The Coding style validation action will fail if the pre-commit checks do not pass. To make sure that these are checked automatically on push, run:

pre-commit install --hook-type pre-commit

Our pre-commit configuration includes several automated checks:

  • Black: Code formatting
  • Ruff: Linting, docstring checks, modern typing enforcement, and unused import detection
  • PyUpgrade: Automatic modernization of Python syntax (Python 3.10+)
  • Standard hooks: YAML validation, trailing whitespace, end-of-file fixes

To run the pre-commit checks on specific files:

pre-commit run --files <files>

Or all files:

pre-commit run --all-files

If for some reason you really want to ignore them during commit/push, add --no-verify.

Our coding style is inspired to the Linux kernel coding style, to the Python Google coding style, and to the JAX framework. We elaborate on some key elements below. Please read both of the above documents, and prioritize the elements described below (sometimes we simply copy paste from the above guides to emphasize a principle).

General principles

  1. Clarity:
    • The code should basically read as sentences. This makes it beautiful. Some examples of choices:
      • Prefer boolean namings so that the positive case comes first in conditional statements: if it_rains: ...'
      • Give meaningful names, but keep them concise. Avoid unnecessary specifiers in names.
    • Indentation: 4 characters. Avoid more than 3 indentation levels.
    • Short lines: 80 characters max. Do not cheat with linebreaks "".
    • Functions should be short and specialized. The maximum length of a function is inversely proportional to the complexity and indentation level of that function. If a function implemented to use inside a public API offers functionalities that are not needed across the repo, make it private. If they are useful across the repo, put them in utils.
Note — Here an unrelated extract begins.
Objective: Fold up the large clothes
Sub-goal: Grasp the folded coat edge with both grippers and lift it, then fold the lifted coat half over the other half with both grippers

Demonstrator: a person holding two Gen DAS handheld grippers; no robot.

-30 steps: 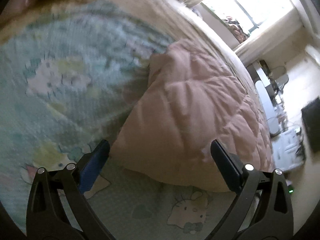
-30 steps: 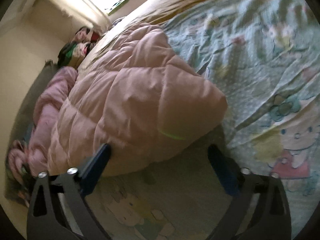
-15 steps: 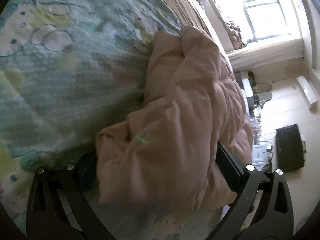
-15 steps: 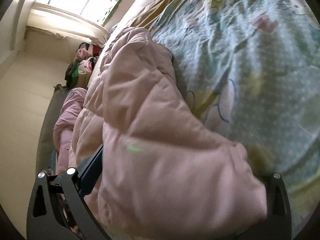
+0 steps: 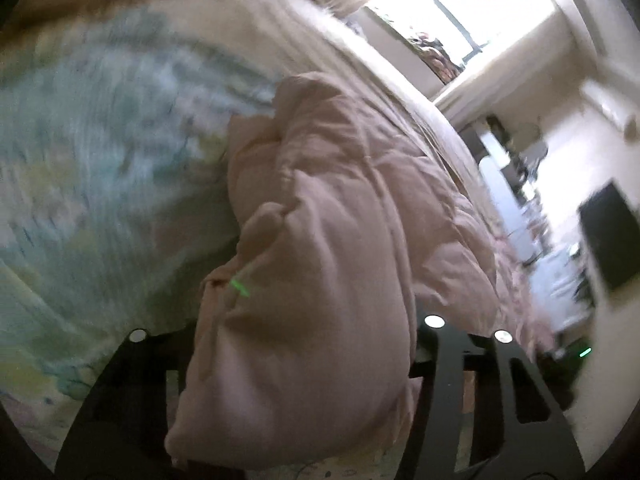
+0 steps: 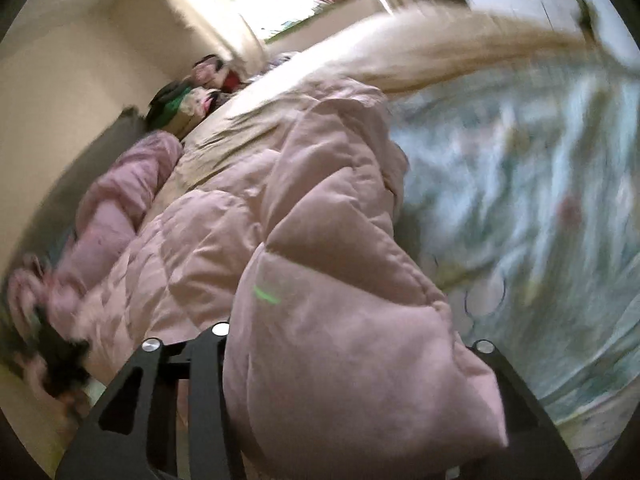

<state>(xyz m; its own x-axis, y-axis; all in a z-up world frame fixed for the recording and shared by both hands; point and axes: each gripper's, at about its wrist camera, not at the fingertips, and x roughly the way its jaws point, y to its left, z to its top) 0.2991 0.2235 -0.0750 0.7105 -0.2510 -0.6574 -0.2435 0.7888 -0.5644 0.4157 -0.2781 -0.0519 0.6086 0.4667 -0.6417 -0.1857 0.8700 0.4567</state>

If the implemented functionality is useful across repos (e.g., observability utils) and they match the scope of goggles, open a PR there.
    • Spacing: Do not add spaces around (inside) parenthesized expressions. This example is bad: my_fun( param1 ). Use one space around (on each side of) most binary and ternary operators, such as any of these: = + - < > * / % | & ^ <= >= == != ? :. In Python, : is also used after class/functions definition. In that case, do not put spaces.
    • Naming: Use snake_case for functions and variables, PascalCase for classes, UPPER_SNAKE_CASE for constants.
    • Default to dataclasses.dataclass for simple record-like structures. Prefer frozen=True dataclasses.
    • We use goggles for logging. Avoid plain print statements or using the default logging library. Please read carefully the goggles documentation.
    • Always use type hints. See also the docstrings section. For tensors, specify the shape.
    • Use Object Oriented Programming principles, but keep the state separate from the instance! That is, keep the methods pure and without side effects, and delegate the state of an instance to a separate object passed as argument. Example:
    from dataclasses import dataclass, replace
    
    @dataclass(frozen=True)
    class RobotState:
     """Immutable state container for robot data."""
     position: tuple[float, float]
     velocity: tuple[float, float]
     battery_level: float = 100.0
    
     def update(self, **kwargs) -> 'RobotState':
         """Create new state with updated fields.
    
         Args:
             **kwargs: Fields to update
    
         Returns:
             RobotState: New state instance with updates
         """
         result = replace(self, **kwargs)
         return result
    
    class RobotController:
     """Example of pure methods and external state."""
    
     def calculate_next_position(
         self,
         state: RobotState,
         time_delta: float
     ) -> tuple[float, float]:
         """Calculate next position.
    
         Args:
             state (RobotState): Current robot state
             time_delta (float): Time step in seconds
    
         Returns:
             tuple[float, float]: Next position coordinates
         """
         # Single calculation path with single return
         new_x = state.position[0] + state.velocity[0] * time_delta
         new_y = state.position[1] + state.velocity[1] * time_delta
         result = (new_x, new_y)
         return result
    
     def update_robot_state(
         self,
         state: RobotState,
         time_delta: float
     ) -> RobotState:
         """Update robot state with new position and battery drain.
    
         Args:
             state (RobotState): Current robot state
             time_delta (float): Time step in seconds
    
         Returns:
             RobotState: New state with updated position and battery
         """
         next_position = self.calculate_next_position(state, time_delta)
         battery_drain = time_delta * 0.1
         new_battery = max(0.0, state.battery_level - battery_drain)
    
         result = state.update(
             position=next_position,
             battery_level=new_battery
         )
         return result
    • Have a single return for each function, at the end.
    • Before implementing a functionality, always check that it does not exist yet (in this repo or in goggles) and that you cannot obtaining with a simple modification of an existing one (ensuring compatibility or with a refactor).
  2. Performance:
    • Write clarity-first code. Optimize only after profiling.
    • Prefer vectorized JAX operations. Avoid Python loops when possible.
    • Use jax.jit and jax.vmap judiciously. Keep functions testable both with and without jit. When writing tests, effectively check that functions that should be jitted are jitted effectively.
    • Add tests to measure the speed of functions. This is particularly important for jitted functions. For this, use timeit.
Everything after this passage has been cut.